Il s'était levé et, comme il faisait les cent pas en parlant, Angélique finit par se lever à son tour pour le rejoindre. Ils marchèrent côte à côte lentement, parcourant de long en large la petite plage qui mettait une tache de clarté dans l'écrin nocturne des arbres. Leurs deux ombres s'y allongeaient sur le sable, étirées et d'un noir d'encre.

– Comment étaient ces hommes qui sont venus vous chercher ? interrogea Angélique.

Il haussa les épaules.

– Des marins, comme on peut en rencontrer ici ou dans les Caraïbes. Un peu de toutes les races. Ça parle un peu toutes les langues... Pourtant non, je ne pense pas qu'ils étaient étrangers tous. Plutôt des Français.
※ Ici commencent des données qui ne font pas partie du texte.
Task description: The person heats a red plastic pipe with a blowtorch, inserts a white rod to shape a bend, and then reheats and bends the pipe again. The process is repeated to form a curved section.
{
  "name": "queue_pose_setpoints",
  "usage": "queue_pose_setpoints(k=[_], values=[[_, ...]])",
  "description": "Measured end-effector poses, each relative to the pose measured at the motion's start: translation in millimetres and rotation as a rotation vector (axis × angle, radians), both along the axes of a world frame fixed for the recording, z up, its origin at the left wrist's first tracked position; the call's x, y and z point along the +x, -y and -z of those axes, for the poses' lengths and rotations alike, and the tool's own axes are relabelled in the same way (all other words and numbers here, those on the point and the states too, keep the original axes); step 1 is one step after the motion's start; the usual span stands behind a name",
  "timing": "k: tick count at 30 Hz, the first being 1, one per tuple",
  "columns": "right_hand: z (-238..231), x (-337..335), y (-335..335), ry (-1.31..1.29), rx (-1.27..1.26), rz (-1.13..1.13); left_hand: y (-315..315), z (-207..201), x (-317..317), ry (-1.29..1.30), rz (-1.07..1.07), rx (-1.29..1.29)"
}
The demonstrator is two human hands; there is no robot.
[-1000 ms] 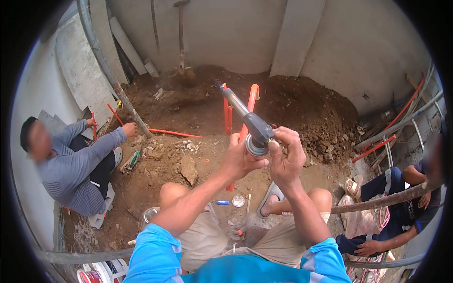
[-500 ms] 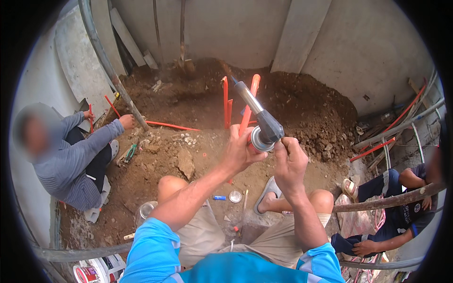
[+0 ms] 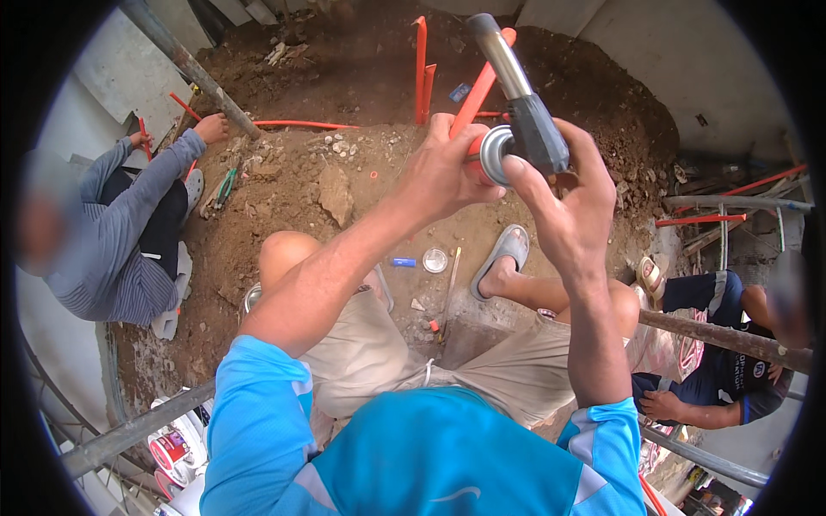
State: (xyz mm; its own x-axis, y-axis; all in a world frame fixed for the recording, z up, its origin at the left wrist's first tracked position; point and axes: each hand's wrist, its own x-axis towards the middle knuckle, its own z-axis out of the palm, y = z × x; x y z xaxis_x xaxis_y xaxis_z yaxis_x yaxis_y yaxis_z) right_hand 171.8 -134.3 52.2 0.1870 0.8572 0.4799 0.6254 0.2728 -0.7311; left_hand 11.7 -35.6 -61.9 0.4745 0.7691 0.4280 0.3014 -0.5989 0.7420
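Note:
In front of me my left hand point(image 3: 443, 163) is closed around a red gas canister point(image 3: 490, 156) with a silver collar. An orange plastic pipe point(image 3: 478, 90) rises at a slant from between that hand's thumb and fingers. A blowtorch head point(image 3: 533, 129), with black body and metal barrel point(image 3: 504, 64), is fixed on the canister, its barrel tilted up and left beside the pipe. My right hand point(image 3: 568, 185) curls round the black body, thumb near the canister's collar. No flame shows at the nozzle.
Upright orange pipes point(image 3: 421, 73) stand in the dirt ahead. Someone in grey sleeves point(image 3: 142, 232) squats at left, near green-handled pliers point(image 3: 225, 187); another person point(image 3: 731, 370) sits at right. Metal bars point(image 3: 185, 64) cross the sides. A blue lighter point(image 3: 403, 262) and round lid point(image 3: 434, 261) lie by my feet.
My right hand has shifted from pinching the torch's rear to curling round its body. The small blue flame at the nozzle no longer shows. My view has tilted downward.

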Motion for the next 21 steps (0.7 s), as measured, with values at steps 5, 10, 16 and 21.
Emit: queue_pose_setpoints(k=[5,10,16,21], values=[[5.0,-10.4,-17.3,-0.06,-0.149,0.035,-4.5,12.0,-11.0,-0.066,0.035,-0.162],[57.0,-2.8,0.6,-0.306,-0.177,0.159,-19.1,13.3,-36.0,-0.212,0.01,-0.373],[150.1,4.5,3.5,-0.578,-0.269,0.221,-50.5,30.9,-95.1,-0.172,-0.192,-0.33],[265.4,-18.9,-27.3,-0.328,-0.392,0.193,-60.7,7.7,-120.4,-0.074,-0.325,-0.153]])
Angélique l'avait écouté avec tourment. Elle ne pouvait se défendre de cette oppressante certitude qu'ils étaient les victimes d'esprits mauvais qui se jouaient d'eux pour les confondre. Les événements se précipitaient et s'embrouillaient avec tant de malice qu'elle ne savait plus déjà quel fil saisir pour en débrouiller l'écheveau.

– Colin, saviez-vous qui était l'homme auquel vous m'aviez confiée, sur la baie de Casco ? Le patron anglais de la barque ?

– Le jésuite ?

Angélique le regarda, stupéfaite.

– Ainsi, vous le saviez ? s'exclama-t-elle.

Colin s'arrêta et fixa d'un air songeur l'horizon obscur.

– Il est venu ce matin-là, dit-il. Il a attaché sa barque contre la bitte. Et il est monté à bord. Il parlait anglais et je l'ai pris pour un patron quelconque. Il a demandé à me parler et, dans ma cabine, il m'a dévoilé son identité. Il appartenait à la Compagnie de Jésus ; il était en mission secrète, et il me demandait de lui remettre Mme de Peyrac. Je n'ai pas douté de ses déclarations. Il avait une façon soudaine de s'exprimer et de me regarder de son œil noir et pénétrant qui ne trompait pas.

« Alors, j'ai vu dans cette affaire l'occasion de te laisser partir, une perche que me tendait Dieu, et justement, parce que c'était un jésuite, j'ai pensé que c'était Dieu qui voulait me faire signe. Sans lui, sans ce jésuite qui surgissait là, je... je crois que je ne t'aurais pas laissé partir. Je me répétais cela depuis la veille, que je devais renoncer à toi, mais je ne pouvais pas...

« C'était pire qu'à Ceuta... presque pire. Si tu étais restée, je crois que j'aurais essayé de te reprendre... et j'aurais causé ton mal... C'était mieux ainsi. J'ai dit : « Bon, j'entends bien. Il en sera fait selon votre demande. » Alors il m'a recommandé de ne pas te faire savoir qui il était, de te laisser croire qu'il était le patron de barque, un Anglais. Cela ne m'a plu qu'à demi. Mais je me suis toujours incliné devant le pouvoir des prêtres. Je pense qu'ils travaillent pour le Bien et qu'ils savent ce qu'ils font. Pourtant, cela ne m'a pas plu. Je gardais le sentiment qu'« on » te voulait du mal...

« T'a-t-il fait du mal ?

Elle secoua la tête.

– Non ! murmura-t-elle.

Maintenant, elle comprenait ce qui s'était passé dans l'esprit de Jack Merwin, le jésuite, quand il était debout sur le rocher et qu'il la regardait mourir. À Maquoit, il s'était assuré de sa personne pour la ramener à d'autres qui voulaient qu'elle fût écartée, séparée des siens, contestée, anéantie. Et voici qu'à nouveau la mer cruelle semblait se charger de la faire disparaître. Tout était simplifié. Il avait dû songer « Dieu le veut ! » et il avait croisé les bras sur sa poitrine, refusant de tendre une main salvatrice. Mais c'est une chose que de dire d'un être : « Il doit mourir », et c'en est une autre que de le regarder se débattre avec la mort.

Il n'avait pas eu le « saint » courage d'assister jusqu'au bout à son agonie, de la voir disparaître sous les flots et ne jamais reparaître.